Solved – Why does cross entropy loss for validation dataset deteriorate far more than validation accuracy when a CNN is overfitting

conv-neural-networkcross entropyneural networksoverfitting

I have noticed that the cross-entropy loss for validation dataset deteriorates after a certain number of epochs when training CNN's or MLP's. This is, of course, the sign that the network is overfitting. But why don't we see a corresponding fall in the validation accuracy? Many times I have noticed that the validation accuracy keeps increasing or remains constant. Sometimes the cross-entropy loss deteriorates to a value higher than that of value at the start of training despite no significant deterioration in validation accuracy.

Best Answer

This can happen because classification accuracy is a discretized result.

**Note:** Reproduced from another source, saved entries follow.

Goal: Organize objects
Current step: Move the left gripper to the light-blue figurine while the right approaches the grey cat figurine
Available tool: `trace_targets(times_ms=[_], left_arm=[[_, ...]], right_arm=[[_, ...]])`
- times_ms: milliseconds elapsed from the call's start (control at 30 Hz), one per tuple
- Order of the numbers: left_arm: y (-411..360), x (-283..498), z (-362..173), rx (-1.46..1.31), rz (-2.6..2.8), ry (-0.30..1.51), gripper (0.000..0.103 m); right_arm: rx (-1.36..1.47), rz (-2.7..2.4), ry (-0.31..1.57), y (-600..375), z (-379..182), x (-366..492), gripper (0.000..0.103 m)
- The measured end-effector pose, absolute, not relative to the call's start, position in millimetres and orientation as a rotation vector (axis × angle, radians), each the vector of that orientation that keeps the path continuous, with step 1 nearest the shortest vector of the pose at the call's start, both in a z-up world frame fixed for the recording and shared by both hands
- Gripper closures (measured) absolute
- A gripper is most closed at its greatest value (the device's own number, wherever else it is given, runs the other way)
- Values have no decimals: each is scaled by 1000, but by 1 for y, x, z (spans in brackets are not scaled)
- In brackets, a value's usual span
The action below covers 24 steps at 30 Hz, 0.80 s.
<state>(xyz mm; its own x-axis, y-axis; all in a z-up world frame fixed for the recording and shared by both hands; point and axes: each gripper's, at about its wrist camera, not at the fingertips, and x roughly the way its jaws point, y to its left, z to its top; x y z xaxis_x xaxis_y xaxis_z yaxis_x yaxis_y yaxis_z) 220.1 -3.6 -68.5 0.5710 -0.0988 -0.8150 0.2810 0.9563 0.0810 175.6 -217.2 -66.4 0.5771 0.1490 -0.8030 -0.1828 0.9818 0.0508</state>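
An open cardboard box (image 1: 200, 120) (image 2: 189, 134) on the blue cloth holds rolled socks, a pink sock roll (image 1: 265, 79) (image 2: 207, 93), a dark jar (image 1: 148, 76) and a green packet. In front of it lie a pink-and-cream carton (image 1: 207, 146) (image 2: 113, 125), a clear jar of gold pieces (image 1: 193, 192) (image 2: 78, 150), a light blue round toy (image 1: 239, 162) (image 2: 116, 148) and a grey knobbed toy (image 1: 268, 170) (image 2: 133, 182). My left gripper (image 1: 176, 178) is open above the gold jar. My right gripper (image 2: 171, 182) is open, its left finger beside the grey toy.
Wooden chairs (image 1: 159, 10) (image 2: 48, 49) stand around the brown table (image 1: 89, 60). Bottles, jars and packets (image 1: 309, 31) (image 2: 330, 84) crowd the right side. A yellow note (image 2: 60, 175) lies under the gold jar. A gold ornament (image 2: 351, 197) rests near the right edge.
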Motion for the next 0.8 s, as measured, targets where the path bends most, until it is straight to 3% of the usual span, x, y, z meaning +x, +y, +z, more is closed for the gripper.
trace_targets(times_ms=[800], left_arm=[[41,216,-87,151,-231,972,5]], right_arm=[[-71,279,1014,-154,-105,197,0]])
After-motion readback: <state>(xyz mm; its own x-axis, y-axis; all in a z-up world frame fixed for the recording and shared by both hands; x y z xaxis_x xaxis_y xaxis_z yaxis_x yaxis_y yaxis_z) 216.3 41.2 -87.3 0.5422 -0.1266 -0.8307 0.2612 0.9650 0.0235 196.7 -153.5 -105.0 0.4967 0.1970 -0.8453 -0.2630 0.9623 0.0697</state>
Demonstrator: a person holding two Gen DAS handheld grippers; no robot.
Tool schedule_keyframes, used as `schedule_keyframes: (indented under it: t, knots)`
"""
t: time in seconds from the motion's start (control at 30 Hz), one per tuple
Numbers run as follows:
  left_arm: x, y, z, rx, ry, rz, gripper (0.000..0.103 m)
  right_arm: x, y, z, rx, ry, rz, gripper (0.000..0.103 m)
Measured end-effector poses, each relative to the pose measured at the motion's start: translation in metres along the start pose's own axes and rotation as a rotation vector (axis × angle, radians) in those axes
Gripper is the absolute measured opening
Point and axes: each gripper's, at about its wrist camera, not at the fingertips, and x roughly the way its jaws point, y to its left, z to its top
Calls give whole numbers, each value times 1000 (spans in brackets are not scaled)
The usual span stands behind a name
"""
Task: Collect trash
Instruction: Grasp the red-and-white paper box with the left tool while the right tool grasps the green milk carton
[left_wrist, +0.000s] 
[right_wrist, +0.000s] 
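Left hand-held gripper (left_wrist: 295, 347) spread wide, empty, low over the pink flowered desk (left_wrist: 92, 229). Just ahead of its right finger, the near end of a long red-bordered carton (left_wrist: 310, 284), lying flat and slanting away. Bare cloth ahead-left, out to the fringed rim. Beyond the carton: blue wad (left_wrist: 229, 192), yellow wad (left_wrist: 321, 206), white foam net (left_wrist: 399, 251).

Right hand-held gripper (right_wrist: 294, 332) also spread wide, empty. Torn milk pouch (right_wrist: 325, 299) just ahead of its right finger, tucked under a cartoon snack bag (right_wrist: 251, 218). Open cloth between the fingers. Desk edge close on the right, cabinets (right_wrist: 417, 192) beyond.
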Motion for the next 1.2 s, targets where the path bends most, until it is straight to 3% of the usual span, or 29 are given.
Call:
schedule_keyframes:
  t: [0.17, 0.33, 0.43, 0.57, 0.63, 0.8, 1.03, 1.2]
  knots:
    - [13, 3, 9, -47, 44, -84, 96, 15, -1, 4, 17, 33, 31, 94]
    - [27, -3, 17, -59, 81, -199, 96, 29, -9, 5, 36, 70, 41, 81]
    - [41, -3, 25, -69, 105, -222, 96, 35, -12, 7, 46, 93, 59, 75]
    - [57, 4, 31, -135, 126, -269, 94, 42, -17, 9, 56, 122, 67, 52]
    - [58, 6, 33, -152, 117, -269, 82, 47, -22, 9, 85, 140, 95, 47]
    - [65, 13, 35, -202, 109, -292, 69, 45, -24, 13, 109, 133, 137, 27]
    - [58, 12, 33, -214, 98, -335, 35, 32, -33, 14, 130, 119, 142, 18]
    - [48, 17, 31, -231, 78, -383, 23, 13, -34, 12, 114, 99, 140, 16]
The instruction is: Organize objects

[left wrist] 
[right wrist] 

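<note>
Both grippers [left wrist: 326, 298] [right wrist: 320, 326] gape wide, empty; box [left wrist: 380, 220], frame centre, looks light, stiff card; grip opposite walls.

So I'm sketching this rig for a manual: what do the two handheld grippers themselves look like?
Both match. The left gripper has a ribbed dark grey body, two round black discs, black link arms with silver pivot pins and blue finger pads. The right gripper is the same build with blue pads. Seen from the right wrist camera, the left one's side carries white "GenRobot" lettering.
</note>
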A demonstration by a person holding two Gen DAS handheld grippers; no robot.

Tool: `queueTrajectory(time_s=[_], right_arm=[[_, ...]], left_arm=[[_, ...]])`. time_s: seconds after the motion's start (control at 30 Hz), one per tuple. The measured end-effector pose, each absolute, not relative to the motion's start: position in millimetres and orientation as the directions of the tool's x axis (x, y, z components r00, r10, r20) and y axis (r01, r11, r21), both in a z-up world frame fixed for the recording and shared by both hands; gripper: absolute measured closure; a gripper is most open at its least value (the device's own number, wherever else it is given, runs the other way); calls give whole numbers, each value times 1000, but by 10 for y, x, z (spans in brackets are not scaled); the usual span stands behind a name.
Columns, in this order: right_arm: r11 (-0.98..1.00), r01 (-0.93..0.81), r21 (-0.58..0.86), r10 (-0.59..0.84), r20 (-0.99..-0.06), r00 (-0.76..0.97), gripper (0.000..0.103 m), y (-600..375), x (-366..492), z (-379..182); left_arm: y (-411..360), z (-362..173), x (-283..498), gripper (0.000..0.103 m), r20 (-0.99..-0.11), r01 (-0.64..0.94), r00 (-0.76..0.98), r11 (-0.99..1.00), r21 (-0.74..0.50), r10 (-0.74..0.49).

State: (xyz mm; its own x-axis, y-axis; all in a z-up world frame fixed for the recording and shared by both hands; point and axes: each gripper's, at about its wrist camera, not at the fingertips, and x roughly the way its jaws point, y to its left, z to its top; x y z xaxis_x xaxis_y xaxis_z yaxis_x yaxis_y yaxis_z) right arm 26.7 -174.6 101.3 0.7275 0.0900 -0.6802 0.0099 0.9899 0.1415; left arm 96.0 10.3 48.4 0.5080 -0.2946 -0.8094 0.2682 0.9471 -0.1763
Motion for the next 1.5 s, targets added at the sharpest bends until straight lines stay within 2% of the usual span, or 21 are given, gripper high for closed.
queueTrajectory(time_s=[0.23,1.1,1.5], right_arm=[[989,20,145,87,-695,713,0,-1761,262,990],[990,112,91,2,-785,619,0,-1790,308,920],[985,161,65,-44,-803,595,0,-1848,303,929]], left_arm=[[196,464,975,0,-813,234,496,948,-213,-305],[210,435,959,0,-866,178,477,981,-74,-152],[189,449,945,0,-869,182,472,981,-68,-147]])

Consider a binary classification (e.g. human vs animal), i.e. output layer having one neuron, and you use a threshold, let's say 0.5. At some level, your model might produce results very distinctively for your validation set, which is a good point in your learning process, i.e. for human it gives values around 0-0.1, and for animal, it gives values around 0.9-1. Suppose it starts overfitting afterwards, these predictions might get close to 0.5 from each side, increasing your validation loss, while your validation accuracy stays the same. It might also increase some time, while your certain cases' certainty decreases. The case of being larger than the initial cross-entropy for the validation set is not impossible in this case, though a very special one.